His heavy exhale ripples through my hair and tickles my ear. I don’t know all the rules of hockey, but I know if his coach puts him in the lineup and he doesn’t show up, they’d be one player short, which would lead to major consequences for Finn. For a year after my dad’s death, every time I closed my eyes, I relived the way he looked when I found him—his eyes black and bulging out of their sockets, his swollen tongue sticking out of his mouth, the vivid rope marks around his neck, the feces. My eyes squeeze shut as I try to push the image away now.

Somehow, I stopped having nightmares about it, but the rope continued to haunt me. Maybe because in the beginning, I wanted so badly to believe it wasn’t suicide. There was no way my father would take his life. No way he would abandon me like that. No way a rope could hold the weight of such a large man.

After years of not having them, after I’d heard Mallory was involved in some kind of rope play, the nightmares had come back. Every time I had closed my eyes, my father's face had been replaced by hers. Things between me and Tate had been very rocky by then, but after she died, he was there for me. My memories look different when I think back on it now.

He’d been clingy in the aftermath, but not even a week later, he was telling me that I needed to move on. He’d suggested therapy, which I went to, and when that didn’t magically take away my nightmares or lift my depression, he suggested everything from soothing teas to drugs. Everything became an argument, and every argument turned into a screaming match until I finally couldn’t take it anymore and broke things off.

Finn’s phone vibrates in his pocket and he sighs again but doesn’t move.

“You have to go,” I say, my voice a broken whisper.

“I can’t, Josie,” he murmurs against my hair. “I can’t leave you like this.”

“I’ll be fine. They’re just nightmares. It’s nothing I haven’t already been through.”

His arms loosen as he pulls back to look at me. “You shouldn’t have to go through this alone.”

“I’ve done it before.”

“You didn’t have me before,” he says and kisses my cheek. “Invite Olivia to stay here with you while I’m gone.”

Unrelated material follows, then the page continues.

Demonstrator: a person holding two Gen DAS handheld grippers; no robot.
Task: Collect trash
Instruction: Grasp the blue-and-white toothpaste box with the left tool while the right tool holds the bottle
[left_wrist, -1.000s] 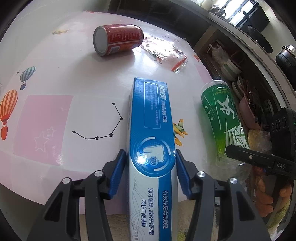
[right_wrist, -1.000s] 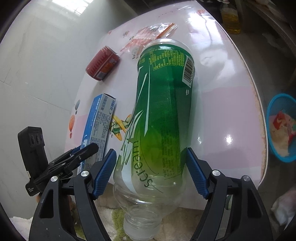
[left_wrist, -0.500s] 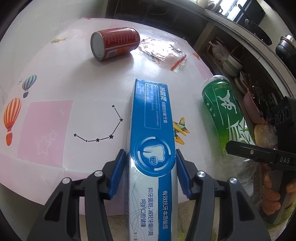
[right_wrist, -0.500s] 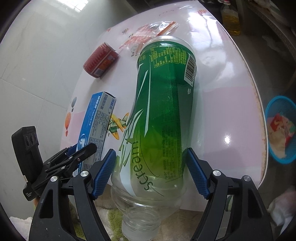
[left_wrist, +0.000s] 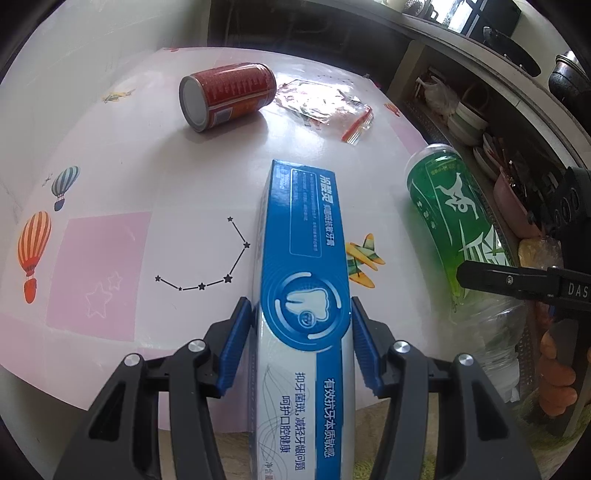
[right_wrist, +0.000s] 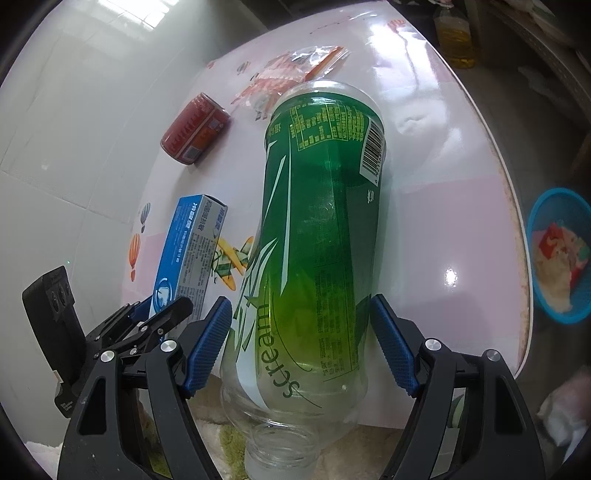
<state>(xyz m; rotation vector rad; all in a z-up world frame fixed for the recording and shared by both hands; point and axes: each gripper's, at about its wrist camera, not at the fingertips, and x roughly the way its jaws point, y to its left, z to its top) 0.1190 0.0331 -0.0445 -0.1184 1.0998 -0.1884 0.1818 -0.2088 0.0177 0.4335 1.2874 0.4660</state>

My brows rise. “That’s a big switch for someone who hates having her over.”

“I can only handle people in small doses.” He smirks. “Except for you, of course.”

“I don’t know how you play a team sport at a professional level.”

“It’s work,” he says. “And my teammates are alright.”

“Would you want to have them over for dinner one night?”

His face pulls, but he says, “Not particularly, but I guess we can.”